I afraid my new play doesn't leave me much room for showing the range of my acting ability. It does, however, give me the opportunity to be funny. Finally. I can be funny, I promise.

I am playing two characters. Unfortunately, the two characters have one thing in common - they both want to get laid. Both characters go after it in different ways, for different reasons, but they are just really after self gratification.

It struck me, as I was listening to the other plays tonight, that I really have something in common with my characters. Not the getting laid part, but other characteristics. I will not get into specifics, but I'll just say there are some parallels to my own life in these two characters. I mean, what women doesn't want to feel desirable? Want to be appreciated? Want to be wanted? We all do, and if we don't, we are lying.

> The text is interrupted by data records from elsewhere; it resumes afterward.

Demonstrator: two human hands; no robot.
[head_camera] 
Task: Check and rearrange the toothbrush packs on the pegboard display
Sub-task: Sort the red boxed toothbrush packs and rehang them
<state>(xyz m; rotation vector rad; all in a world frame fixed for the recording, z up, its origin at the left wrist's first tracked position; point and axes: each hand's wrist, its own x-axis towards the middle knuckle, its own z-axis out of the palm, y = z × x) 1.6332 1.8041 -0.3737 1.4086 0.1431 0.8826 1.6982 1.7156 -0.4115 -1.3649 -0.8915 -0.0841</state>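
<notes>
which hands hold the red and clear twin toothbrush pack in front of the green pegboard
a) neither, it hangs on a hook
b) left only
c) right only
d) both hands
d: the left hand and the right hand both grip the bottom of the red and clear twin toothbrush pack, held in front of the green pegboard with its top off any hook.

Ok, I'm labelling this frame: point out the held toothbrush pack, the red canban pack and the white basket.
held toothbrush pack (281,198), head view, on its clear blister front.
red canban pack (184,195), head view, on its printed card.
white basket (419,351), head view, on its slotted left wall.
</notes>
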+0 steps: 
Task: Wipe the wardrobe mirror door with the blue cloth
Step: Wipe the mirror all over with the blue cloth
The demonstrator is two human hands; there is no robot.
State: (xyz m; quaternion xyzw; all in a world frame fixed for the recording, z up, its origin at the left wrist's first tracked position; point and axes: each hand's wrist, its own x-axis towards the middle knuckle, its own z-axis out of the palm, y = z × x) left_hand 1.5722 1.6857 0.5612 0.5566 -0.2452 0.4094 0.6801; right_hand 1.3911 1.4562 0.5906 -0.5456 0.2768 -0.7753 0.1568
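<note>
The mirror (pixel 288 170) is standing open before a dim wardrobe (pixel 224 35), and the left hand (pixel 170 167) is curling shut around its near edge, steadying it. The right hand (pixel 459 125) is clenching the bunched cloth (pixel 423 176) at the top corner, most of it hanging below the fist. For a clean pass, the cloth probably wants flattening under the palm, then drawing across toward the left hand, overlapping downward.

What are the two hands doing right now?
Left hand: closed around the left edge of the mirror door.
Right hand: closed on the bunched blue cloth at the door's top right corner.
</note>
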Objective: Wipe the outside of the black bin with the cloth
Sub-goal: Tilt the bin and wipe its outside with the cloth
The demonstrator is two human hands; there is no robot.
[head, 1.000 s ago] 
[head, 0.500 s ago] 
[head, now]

What I find so funny about my roles is they are so out there. I say things in these scenes, I would rarely say out loud, even among friends. I might think them, but I don't say them. I wish I could be as bold in my personal life as these characters are in theirs. And the fact that yesterday, someone told me I needed to loosen up, is just icing on the cake. I didn't get far enough in my conversations with this person to tell them I was spending my next play partially in bed with a married man pretending to be naked. I definitely need to loosen up.

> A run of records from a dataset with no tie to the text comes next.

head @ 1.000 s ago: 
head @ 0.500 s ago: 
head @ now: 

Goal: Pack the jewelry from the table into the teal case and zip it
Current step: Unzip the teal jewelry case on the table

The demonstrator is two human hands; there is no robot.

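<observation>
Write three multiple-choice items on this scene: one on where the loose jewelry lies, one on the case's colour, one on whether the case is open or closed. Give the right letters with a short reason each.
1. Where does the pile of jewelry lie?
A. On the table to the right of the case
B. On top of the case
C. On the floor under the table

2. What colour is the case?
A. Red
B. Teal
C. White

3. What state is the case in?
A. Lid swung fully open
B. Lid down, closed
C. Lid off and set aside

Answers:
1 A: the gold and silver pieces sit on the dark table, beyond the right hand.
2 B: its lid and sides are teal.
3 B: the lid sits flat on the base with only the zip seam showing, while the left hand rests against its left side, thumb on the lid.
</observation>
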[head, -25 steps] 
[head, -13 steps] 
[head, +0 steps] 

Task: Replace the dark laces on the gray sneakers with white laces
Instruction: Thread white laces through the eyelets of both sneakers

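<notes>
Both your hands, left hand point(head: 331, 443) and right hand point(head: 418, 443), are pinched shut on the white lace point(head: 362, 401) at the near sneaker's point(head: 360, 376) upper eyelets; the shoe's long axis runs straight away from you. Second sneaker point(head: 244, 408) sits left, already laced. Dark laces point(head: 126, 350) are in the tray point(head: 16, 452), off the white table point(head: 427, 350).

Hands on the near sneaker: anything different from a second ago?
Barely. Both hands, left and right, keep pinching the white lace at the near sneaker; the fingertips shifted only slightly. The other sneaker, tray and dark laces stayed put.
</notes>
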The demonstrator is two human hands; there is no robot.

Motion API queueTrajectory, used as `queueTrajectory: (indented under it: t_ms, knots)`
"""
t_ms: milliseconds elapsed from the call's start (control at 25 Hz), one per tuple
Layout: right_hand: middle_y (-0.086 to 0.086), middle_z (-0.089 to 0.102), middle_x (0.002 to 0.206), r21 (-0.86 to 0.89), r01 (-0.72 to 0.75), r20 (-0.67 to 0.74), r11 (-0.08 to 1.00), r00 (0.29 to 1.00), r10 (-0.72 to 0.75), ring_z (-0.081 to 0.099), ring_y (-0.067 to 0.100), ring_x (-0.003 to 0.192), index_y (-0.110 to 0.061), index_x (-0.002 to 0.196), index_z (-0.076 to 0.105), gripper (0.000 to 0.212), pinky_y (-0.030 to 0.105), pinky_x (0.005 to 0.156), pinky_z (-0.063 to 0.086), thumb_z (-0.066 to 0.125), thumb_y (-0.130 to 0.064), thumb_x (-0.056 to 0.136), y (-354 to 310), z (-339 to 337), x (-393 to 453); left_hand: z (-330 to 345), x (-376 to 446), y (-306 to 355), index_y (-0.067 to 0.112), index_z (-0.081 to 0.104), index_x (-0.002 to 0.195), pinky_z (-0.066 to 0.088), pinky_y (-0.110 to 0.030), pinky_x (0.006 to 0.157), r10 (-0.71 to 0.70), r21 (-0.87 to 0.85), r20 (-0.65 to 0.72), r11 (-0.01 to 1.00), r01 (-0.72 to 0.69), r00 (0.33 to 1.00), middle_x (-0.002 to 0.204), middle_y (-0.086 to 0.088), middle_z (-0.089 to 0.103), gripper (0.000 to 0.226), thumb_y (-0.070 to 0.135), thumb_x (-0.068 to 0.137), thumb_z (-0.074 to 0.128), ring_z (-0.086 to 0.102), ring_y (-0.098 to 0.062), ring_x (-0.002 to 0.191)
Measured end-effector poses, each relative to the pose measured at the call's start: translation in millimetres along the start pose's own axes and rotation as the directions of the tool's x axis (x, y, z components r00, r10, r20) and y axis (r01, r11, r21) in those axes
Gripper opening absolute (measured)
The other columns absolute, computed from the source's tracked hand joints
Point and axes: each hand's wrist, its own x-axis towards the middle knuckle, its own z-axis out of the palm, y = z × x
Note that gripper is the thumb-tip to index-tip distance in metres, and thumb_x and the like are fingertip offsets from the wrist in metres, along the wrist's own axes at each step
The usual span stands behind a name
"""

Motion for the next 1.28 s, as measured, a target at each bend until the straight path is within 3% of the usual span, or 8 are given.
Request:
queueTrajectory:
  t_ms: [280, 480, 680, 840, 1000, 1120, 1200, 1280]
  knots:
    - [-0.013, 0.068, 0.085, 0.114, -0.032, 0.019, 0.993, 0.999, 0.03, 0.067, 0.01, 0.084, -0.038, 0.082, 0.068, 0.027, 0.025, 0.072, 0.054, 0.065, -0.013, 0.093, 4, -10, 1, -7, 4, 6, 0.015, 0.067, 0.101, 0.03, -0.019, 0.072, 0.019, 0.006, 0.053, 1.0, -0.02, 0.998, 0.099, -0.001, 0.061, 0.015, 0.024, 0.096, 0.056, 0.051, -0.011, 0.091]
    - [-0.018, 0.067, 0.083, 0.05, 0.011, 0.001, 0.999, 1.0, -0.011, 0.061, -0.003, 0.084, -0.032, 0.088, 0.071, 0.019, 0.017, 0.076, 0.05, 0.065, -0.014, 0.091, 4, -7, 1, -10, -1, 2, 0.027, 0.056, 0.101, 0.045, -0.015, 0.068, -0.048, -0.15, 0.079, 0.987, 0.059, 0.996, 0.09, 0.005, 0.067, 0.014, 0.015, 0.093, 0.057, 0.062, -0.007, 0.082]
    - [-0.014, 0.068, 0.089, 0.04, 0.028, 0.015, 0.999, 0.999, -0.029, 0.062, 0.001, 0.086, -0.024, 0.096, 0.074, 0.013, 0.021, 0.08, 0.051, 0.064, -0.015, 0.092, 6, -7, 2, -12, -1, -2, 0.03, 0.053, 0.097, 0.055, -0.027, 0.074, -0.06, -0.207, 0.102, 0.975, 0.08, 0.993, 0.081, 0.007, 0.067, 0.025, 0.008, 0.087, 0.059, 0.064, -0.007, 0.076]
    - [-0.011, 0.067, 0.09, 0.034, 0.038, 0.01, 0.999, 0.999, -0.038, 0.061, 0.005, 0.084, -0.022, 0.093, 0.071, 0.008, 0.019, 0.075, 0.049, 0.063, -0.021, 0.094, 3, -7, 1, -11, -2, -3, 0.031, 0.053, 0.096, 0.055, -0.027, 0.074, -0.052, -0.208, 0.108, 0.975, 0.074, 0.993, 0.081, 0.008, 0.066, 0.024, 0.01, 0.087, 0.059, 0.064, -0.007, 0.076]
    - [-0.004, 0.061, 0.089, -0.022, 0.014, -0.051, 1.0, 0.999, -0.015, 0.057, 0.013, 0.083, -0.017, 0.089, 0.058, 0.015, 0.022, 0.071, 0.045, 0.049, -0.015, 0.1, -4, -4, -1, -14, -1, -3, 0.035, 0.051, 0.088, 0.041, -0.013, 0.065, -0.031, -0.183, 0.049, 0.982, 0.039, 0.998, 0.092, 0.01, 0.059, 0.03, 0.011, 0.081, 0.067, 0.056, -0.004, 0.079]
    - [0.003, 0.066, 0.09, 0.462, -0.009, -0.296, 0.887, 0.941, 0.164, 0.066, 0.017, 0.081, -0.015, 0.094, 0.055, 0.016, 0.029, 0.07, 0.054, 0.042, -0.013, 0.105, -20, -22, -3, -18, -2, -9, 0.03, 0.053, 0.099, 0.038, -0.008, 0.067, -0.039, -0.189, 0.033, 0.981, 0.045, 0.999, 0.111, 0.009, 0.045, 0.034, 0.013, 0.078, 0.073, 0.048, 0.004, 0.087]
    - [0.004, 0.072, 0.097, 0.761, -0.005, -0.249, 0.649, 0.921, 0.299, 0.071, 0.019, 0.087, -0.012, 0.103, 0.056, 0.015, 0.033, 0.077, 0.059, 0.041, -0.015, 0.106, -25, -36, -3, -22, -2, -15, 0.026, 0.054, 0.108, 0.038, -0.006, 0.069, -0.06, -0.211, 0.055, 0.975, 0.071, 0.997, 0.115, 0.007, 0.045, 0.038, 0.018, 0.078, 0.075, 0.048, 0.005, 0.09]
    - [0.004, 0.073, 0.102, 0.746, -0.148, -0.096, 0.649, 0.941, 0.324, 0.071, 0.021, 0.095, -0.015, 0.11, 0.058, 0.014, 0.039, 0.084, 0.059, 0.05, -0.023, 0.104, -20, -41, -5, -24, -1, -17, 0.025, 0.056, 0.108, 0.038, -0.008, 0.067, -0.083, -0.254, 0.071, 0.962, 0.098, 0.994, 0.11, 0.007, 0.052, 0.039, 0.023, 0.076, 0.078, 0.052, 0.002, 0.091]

This is a departure from my norm, and I can't tell you how excited I am to finally be allowed to be funny. For some reason, people do not perceive me as funny. My friends know I can be freaking hilarious sometimes. Just not everybody appreciates my kind of humor. Just like I didn't appreciate the off-color jokes I heard this weekend.

Let's just say I'll try to loosen more, because my uptight attitude is such a drag. Of course, I don't think my friends could take it if I loosen up any more. I'm already shocking the hell out of those who know me best.